Воздух на мостике пах озоном и страхом. Фильтры, забитые космической пылью, шипели, как астматик. Зурган провёл рукой по панели управления – сталь была тёплой, почти живой.
– Капитан… – голос Нары дрогнул. – На дне озера. Объект.
Голограмма Земли сменилась сканом. Под илом лежал кристаллический гроб – шестигранная призма, излучающая слабый голубой свет. По краям виднелись структуры: слишком геометричные и слишком совершенные.
– Это первый «Эпиметей», – Зурган сглотнул ком в горле. – Три тысячи лет назад он…
Сирены взвыли. Экран погас, оставив в воздухе дрожащие руны: «ВИРУС В СИСТЕМЕ НАВИГАЦИИ. КАРАНТИН АКТИВИРОВАН»
Кай вскочил, сжимая кулон с портретом женщины. – Лира предупреждала! Контакт с заражёнными хронослоями…
Пол дёрнулся. Зурган ударился виском о стену. Последнее, что он увидел перед тем, как сознание поплыло – координаты озера. Они пульсировали красным, как сердцебиение.
Где-то в глубинах корабля застонал двигатель. «Эпиметей» начал падение.
Глава 2
Зеркало мачехи
Кремль, покои Лиры, 1500 год.
Лира сидела у окна, сжимая «блюдце» – диск из сплава, холодный, как лёд далёкой луны. Запах горящего воска смешивался с терпким ароматом антоновских яблок, разложенных на дубовом столе. Закат лизал стены кремля, окрашивая их в цвет запёкшейся крови.
– Свет мой, зеркальце… – её пальцы скользнули по поверхности.
Голограмма ожила. На экране возникла Царевна – живая, смеющаяся, с ямочками на щеках, как у Лины. Её Лины. Ту, что умерла на Кварта-6, задыхаясь от «синдрома временного диссонанса».
– Показать последнюю запись, – Лира выдавила из себя.
Кадры замелькали: Кай в лесу, его рука на плече Царевны. Того самого плеча, которое когда-то носило шрам от плазменного ожога.
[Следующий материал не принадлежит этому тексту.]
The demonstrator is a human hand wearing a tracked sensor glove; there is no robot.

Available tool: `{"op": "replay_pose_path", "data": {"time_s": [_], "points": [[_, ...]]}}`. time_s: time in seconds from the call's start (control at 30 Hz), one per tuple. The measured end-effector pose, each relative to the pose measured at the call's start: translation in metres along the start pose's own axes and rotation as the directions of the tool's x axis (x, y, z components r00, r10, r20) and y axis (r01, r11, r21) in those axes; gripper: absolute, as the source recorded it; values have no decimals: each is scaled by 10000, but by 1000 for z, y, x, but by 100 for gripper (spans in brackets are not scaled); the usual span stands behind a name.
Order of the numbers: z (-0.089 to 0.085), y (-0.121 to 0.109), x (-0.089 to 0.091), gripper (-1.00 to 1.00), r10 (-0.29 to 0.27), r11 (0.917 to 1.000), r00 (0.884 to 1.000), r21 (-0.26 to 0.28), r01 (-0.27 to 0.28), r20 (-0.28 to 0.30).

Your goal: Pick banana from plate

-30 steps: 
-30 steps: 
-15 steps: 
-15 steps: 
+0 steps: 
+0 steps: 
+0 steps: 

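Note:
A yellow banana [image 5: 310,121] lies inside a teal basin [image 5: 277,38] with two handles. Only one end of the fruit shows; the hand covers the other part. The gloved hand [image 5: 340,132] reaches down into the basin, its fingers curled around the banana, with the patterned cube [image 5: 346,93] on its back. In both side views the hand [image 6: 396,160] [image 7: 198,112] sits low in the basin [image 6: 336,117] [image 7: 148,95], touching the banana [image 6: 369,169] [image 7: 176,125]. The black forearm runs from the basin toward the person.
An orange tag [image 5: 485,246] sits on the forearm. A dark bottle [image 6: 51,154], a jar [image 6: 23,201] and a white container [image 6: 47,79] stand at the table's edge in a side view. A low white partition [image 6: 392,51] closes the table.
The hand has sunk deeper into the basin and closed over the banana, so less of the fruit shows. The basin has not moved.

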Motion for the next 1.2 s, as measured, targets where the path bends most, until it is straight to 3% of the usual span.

Шрам, который Лира зашивала, пока он целовал её висок и шептал: «Мы улетим. Найдём новый дом».
– Предатель, – она вонзила ноготь в яблоко. Сок брызнул на платье, оставив пятно, похожее на рану. – Ты выбрал куклу из плоти.
Чернавка вошла без стука, лязгая суставами. Её кожа на сгибах треснула, обнажив стальные жилы.
– Готово, госпожа. – Андроид протянула поднос с яблоками. – Из сада, как приказали.
Лира взяла нож. Лезвие блеснуло в луче заката.
– Ты помнишь Лину? – спросила она, впрыскивая в плод наноботы.
– Нет. Моя память стёрта по вашему приказу.
– Как удобно. – Лира улыбнулась. – Отвези это в лес. Скажи… подарок от матери.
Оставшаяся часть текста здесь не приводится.